美と出合い、晴れやか 現代美術展、じっくりと

作家の個性が光る彫刻作品を楽しむ来場者=金沢市の石川県立美術館

  ●県立美術館、21美で開催中

 金沢市の石川県立美術館と金沢21世紀美術館で開催中の第80回現代美術展(一般財団法人県美術文化協会、北國新聞社、一般財団法人県芸術文化協会など主催)は30日、会期中初の週末を迎え、美術ファンが次々と訪れた。春の陽気の中、来場者は気分も晴れやかに6部門の1103点を見て回り、地元作家陣が紡ぐ美をじっくりと満喫した。

 洋画、彫刻、工芸、写真が展示されている県立美術館は、午前中から愛好者や親子連れでにぎわった。彫刻の展示室では、穏やかな表情をたたえた女性像や人物の動きを細かく表現した鉄の作品が注目を集めた。金沢市在住の祖母と訪れた名古屋市の高校生、前田紗弥さん(16)は「どの作品も個性的だった」と目を輝かせた。洋画を鑑賞した金大名誉教授の石田啓さん(77)は「どれも光の表現が巧みだ」と満足げだった。

  ●被災地の作品に涙

 各部門には能登半島地震で被災した作家の作品も並んだ。岡山県浅口市から足を運んだ会社員小林真由美さん(49)は、娘が油絵を描いているので創作の苦労が分かるとし、「厳しい状況でも作品を完成させた信念の強さが伝わってくる」と涙を流して語った。

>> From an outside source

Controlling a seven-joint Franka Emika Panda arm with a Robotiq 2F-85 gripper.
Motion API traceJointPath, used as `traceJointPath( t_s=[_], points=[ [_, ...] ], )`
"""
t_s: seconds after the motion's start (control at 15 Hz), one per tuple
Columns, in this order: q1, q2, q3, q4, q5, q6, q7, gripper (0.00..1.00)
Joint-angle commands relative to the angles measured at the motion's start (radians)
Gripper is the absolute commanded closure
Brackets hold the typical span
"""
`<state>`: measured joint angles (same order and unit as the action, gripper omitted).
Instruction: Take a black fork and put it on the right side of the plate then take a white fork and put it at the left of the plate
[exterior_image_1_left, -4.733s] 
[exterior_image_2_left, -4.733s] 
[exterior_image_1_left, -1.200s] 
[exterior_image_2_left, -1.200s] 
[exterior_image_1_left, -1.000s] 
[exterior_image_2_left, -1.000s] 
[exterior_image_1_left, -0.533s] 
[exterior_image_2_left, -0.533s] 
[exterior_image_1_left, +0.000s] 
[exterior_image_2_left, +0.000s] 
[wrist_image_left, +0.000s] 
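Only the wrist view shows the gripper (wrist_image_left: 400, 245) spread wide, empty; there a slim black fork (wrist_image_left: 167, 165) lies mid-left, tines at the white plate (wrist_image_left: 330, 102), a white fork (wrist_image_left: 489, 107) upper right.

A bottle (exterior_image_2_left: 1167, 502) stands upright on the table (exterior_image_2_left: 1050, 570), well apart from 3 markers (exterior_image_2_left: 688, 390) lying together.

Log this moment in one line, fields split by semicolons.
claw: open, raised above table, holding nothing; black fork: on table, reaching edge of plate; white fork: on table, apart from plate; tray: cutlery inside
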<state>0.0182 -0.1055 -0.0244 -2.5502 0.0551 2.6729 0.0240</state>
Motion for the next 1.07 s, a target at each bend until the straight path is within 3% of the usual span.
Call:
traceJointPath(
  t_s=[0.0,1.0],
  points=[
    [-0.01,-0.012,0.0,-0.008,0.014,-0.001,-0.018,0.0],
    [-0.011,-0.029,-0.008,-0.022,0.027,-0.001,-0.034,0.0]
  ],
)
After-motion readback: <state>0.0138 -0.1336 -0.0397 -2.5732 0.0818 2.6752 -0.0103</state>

 日本画と書の会場となっている金沢21世紀美術館でも多くの人が意欲作に見入った。

 金沢で避難生活を送る珠洲市宝立町の江髙惠子さん(72)は地滑りの影響で自宅に住めなくなった。避難先でしたためた書を出品し、入選した。この日は家族と会場を訪れ、「生かされていることへの感謝と、支えてくれる人たちに恩返ししたいとの思いを込めた」とほほ笑んだ。

 同展では県美術文化協会の役員・会員による委嘱作402点、遺作3点、一般の部で入選した684点のほか、過去10年の美術文化大賞受賞作などが展示されている。会期は4月15日まで。入場料は一般千円、高校・大学生700円、小・中学生は600円となる。